**EXERCISE DESCRIPTION**
Repeat the records. Leave nothing out.

Stored data entries

· · ·

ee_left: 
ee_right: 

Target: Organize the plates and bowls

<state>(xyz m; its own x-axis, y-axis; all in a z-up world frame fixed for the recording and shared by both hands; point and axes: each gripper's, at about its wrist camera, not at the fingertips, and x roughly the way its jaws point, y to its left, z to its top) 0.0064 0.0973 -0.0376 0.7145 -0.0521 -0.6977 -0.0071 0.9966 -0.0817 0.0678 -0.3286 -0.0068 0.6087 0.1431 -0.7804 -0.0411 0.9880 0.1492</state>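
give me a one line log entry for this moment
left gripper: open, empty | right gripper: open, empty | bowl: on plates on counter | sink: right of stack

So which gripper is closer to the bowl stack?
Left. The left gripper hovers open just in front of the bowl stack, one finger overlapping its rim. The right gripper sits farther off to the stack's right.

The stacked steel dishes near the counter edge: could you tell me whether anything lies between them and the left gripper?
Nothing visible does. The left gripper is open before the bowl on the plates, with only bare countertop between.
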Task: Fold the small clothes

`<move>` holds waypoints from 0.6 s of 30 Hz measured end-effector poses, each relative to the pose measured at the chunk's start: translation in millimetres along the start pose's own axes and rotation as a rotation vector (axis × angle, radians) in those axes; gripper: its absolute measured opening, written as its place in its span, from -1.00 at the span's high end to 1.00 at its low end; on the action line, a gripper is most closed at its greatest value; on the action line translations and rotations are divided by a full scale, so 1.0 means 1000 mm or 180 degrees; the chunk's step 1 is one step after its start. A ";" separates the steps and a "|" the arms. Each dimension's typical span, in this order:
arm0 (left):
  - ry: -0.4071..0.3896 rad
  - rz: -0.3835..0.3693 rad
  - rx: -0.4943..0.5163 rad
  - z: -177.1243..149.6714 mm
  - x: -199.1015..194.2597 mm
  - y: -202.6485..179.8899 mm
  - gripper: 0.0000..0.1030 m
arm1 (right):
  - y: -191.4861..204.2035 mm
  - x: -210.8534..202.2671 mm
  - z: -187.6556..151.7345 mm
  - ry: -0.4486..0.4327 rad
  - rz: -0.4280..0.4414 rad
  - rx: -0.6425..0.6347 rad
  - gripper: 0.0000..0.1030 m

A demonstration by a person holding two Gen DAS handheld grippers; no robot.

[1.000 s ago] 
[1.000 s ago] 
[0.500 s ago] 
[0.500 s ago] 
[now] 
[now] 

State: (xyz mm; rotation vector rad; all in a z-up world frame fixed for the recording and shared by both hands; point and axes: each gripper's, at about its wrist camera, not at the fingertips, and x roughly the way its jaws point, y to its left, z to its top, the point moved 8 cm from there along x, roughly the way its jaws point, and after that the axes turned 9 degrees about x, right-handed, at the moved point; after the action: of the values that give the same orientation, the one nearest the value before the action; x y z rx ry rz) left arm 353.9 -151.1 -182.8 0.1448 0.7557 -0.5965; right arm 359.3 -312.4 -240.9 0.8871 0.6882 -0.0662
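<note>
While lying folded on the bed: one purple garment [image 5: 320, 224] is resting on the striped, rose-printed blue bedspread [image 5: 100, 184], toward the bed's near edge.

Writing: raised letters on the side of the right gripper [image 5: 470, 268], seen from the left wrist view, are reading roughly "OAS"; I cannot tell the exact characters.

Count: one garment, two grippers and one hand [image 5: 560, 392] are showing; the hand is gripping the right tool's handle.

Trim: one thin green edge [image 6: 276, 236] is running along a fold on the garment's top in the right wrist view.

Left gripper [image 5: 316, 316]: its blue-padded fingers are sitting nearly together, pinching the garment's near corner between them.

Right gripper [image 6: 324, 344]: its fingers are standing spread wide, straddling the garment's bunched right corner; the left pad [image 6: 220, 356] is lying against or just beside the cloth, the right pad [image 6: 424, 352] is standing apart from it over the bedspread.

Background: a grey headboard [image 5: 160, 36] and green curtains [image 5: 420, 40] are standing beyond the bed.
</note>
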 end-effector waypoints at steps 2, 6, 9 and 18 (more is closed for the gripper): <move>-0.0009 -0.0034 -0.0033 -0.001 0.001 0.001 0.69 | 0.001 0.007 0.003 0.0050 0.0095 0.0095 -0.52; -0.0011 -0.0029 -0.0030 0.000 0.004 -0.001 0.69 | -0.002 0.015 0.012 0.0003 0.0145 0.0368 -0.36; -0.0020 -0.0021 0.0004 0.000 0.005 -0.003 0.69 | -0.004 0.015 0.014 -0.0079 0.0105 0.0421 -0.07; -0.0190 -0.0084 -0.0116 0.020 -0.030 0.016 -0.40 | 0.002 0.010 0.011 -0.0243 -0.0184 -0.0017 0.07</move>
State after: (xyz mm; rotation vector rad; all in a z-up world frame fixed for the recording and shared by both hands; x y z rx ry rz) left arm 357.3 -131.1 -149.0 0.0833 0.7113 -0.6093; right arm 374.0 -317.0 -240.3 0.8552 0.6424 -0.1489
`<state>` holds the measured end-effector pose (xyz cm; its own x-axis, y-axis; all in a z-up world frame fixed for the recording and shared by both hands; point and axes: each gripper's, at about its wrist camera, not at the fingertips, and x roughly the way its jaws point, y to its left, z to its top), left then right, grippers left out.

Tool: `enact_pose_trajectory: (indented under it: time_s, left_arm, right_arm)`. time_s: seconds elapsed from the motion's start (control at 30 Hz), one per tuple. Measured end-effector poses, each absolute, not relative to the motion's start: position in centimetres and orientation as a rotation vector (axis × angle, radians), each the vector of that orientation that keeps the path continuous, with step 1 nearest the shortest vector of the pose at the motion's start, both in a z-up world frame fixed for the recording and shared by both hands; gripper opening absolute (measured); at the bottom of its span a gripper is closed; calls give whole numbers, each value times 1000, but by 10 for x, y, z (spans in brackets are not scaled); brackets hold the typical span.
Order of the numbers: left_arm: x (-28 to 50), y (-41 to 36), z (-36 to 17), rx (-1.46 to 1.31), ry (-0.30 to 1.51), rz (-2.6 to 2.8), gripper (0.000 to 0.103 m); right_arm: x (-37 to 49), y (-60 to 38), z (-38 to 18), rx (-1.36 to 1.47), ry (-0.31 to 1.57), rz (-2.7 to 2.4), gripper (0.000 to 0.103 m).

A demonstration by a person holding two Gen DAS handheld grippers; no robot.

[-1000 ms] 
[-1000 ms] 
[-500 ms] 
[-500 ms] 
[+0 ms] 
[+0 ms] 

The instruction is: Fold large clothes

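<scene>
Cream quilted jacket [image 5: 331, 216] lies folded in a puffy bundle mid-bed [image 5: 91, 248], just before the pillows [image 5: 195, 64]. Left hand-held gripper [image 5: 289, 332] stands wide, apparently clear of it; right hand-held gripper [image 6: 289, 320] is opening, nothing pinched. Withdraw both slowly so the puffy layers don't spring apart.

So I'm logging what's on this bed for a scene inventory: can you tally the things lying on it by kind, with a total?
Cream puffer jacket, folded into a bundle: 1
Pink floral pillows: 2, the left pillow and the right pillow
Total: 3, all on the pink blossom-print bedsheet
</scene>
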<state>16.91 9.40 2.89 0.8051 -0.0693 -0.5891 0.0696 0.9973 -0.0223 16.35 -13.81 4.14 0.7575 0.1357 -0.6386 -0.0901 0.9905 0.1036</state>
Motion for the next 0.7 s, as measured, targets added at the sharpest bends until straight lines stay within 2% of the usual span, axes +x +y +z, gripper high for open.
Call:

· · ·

**EXERCISE OUTPUT**
ee_left: 
ee_right: 

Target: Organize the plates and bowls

<state>(xyz m; its own x-axis, y-axis; all in a z-up world frame fixed for the recording and shared by both hands; point and axes: each gripper's, at about its wrist camera, not at the fingertips, and x roughly the way its jaws point, y to its left, z to its top) 0.0064 0.0973 -0.0376 0.7145 -0.0521 -0.6977 -0.0071 0.9966 -0.0817 0.0678 -0.3286 -0.0068 0.6087 0.1431 -0.7804 -0.0411 0.9880 0.1492</state>
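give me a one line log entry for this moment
left gripper: open, empty | right gripper: open, empty | bowl: on plates on counter | sink: right of stack

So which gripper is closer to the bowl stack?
Left. The left gripper hovers open just in front of the bowl stack, one finger overlapping its rim. The right gripper sits farther off to the stack's right.

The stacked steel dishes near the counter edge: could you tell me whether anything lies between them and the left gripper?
Nothing visible does. The left gripper is open before the bowl on the plates, with only bare countertop between.
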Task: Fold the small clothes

`<move>` holds waypoints from 0.6 s of 30 Hz measured end-effector poses, each relative to the pose measured at the chunk's start: translation in millimetres along the start pose's own axes and rotation as a rotation vector (axis × angle, radians) in those axes; gripper: its absolute measured opening, written as its place in its span, from -1.00 at the span's high end to 1.00 at its low end; on the action line, a gripper is most closed at its greatest value; on the action line translations and rotations are divided by a full scale, so 1.0 means 1000 mm or 180 degrees; the chunk's step 1 is one step after its start. A ";" separates the steps and a "|" the arms. Each dimension's typical span, in this order:
arm0 (left):
  - ry: -0.4071..0.3896 rad
  - rz: -0.3835..0.3693 rad
  - rx: -0.4943..0.5163 rad
  - z: -177.1243..149.6714 mm
  - x: -199.1015..194.2597 mm
  - y: -202.6485..179.8899 mm
  - gripper: 0.0000..0.1030 m
arm1 (right):
  - y: -191.4861..204.2035 mm
  - x: -210.8534..202.2671 mm
  - z: -187.6556..151.7345 mm
  - ry: -0.4486..0.4327 rad
  - rz: -0.4280..0.4414 rad
  - rx: -0.6425..0.6347 rad
  - gripper: 0.0000..0.1030 m

A demonstration by a person holding two Gen DAS handheld grippers; no robot.

[1.000 s ago] 
[1.000 s ago] 
[0.500 s ago] 
[0.500 s ago] 
[now] 
[now] 

State: (xyz mm; rotation vector rad; all in a z-up world frame fixed for the recording and shared by both hands; point and axes: each gripper's, at about its wrist camera, not at the fingertips, and x roughly the way its jaws point, y to its left, z to its top, the point moved 8 cm from there along x, roughly the way its jaws point, and after that the axes turned 9 degrees about x, right-handed, at the moved point; after the action: of the values that give the same orientation, the one nearest the value before the action; x y z rx ry rz) left arm 353.9 -151.1 -182.8 0.1448 0.7557 -0.5965; right arm 359.3 -312.4 -240.9 0.8871 0.6882 -0.0662
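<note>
While lying folded on the bed: one purple garment [image 5: 320, 224] is resting on the striped, rose-printed blue bedspread [image 5: 100, 184], toward the bed's near edge.

Writing: raised letters on the side of the right gripper [image 5: 470, 268], seen from the left wrist view, are reading roughly "OAS"; I cannot tell the exact characters.

Count: one garment, two grippers and one hand [image 5: 560, 392] are showing; the hand is gripping the right tool's handle.

Trim: one thin green edge [image 6: 276, 236] is running along a fold on the garment's top in the right wrist view.

Left gripper [image 5: 316, 316]: its blue-padded fingers are sitting nearly together, pinching the garment's near corner between them.

Right gripper [image 6: 324, 344]: its fingers are standing spread wide, straddling the garment's bunched right corner; the left pad [image 6: 220, 356] is lying against or just beside the cloth, the right pad [image 6: 424, 352] is standing apart from it over the bedspread.

Background: a grey headboard [image 5: 160, 36] and green curtains [image 5: 420, 40] are standing beyond the bed.
</note>
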 end-effector waypoints at steps 2, 6, 9 and 18 (more is closed for the gripper): <move>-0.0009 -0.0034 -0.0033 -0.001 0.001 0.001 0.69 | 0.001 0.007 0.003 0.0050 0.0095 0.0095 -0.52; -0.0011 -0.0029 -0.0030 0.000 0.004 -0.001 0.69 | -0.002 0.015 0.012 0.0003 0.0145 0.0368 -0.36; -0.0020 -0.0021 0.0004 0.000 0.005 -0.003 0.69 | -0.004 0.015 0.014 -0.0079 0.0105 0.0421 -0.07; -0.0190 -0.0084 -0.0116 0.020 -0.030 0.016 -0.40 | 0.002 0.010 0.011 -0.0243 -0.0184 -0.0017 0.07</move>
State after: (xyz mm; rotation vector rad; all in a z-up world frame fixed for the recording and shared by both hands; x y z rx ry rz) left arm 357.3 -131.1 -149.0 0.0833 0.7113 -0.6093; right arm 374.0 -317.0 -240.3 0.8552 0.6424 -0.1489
`<state>` holds the measured end-effector pose (xyz cm; its own x-axis, y-axis; all in a z-up world frame fixed for the recording and shared by both hands; point and axes: each gripper's, at about its wrist camera, not at the fingertips, and x roughly the way its jaws point, y to its left, z to its top), left then right, grippers left out.

Tool: `enact_pose_trajectory: (indented under it: time_s, left_arm, right_arm)`. time_s: seconds elapsed from the motion's start (control at 30 Hz), one per tuple. Measured end-effector poses, each absolute, not relative to the motion's start: position in centimetres and orientation as a rotation vector (axis × angle, radians), each the vector of that orientation that keeps the path continuous, with step 1 nearest the shortest vector of the pose at the motion's start, both in a z-up world frame fixed for the recording and shared by both hands; gripper opening absolute (measured); at the bottom of its span a gripper is closed; calls give whole numbers, each value times 1000, but by 10 for x, y, z (spans in brackets are not scaled); brackets hold the typical span.
Order of the numbers: left_arm: x (-28 to 50), y (-41 to 36), z (-36 to 17), rx (-1.46 to 1.31), ry (-0.30 to 1.51), rz (-2.6 to 2.8), gripper (0.000 to 0.103 m); right_arm: x (-37 to 49), y (-60 to 38), z (-38 to 18), rx (-1.36 to 1.47), ry (-0.31 to 1.57), rz (-2.7 to 2.4), gripper (0.000 to 0.103 m).

A demonstration by a person holding two Gen DAS handheld grippers; no robot.

[-1000 ms] 
[-1000 ms] 
[-500 ms] 
[-500 ms] 
[+0 ms] 
[+0 ms] 

The instruction is: Fold large clothes

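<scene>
Cream quilted jacket [image 5: 331, 216] lies folded in a puffy bundle mid-bed [image 5: 91, 248], just before the pillows [image 5: 195, 64]. Left hand-held gripper [image 5: 289, 332] stands wide, apparently clear of it; right hand-held gripper [image 6: 289, 320] is opening, nothing pinched. Withdraw both slowly so the puffy layers don't spring apart.

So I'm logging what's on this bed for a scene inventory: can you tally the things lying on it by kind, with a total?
Cream puffer jacket, folded into a bundle: 1
Pink floral pillows: 2, the left pillow and the right pillow
Total: 3, all on the pink blossom-print bedsheet
</scene>
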<state>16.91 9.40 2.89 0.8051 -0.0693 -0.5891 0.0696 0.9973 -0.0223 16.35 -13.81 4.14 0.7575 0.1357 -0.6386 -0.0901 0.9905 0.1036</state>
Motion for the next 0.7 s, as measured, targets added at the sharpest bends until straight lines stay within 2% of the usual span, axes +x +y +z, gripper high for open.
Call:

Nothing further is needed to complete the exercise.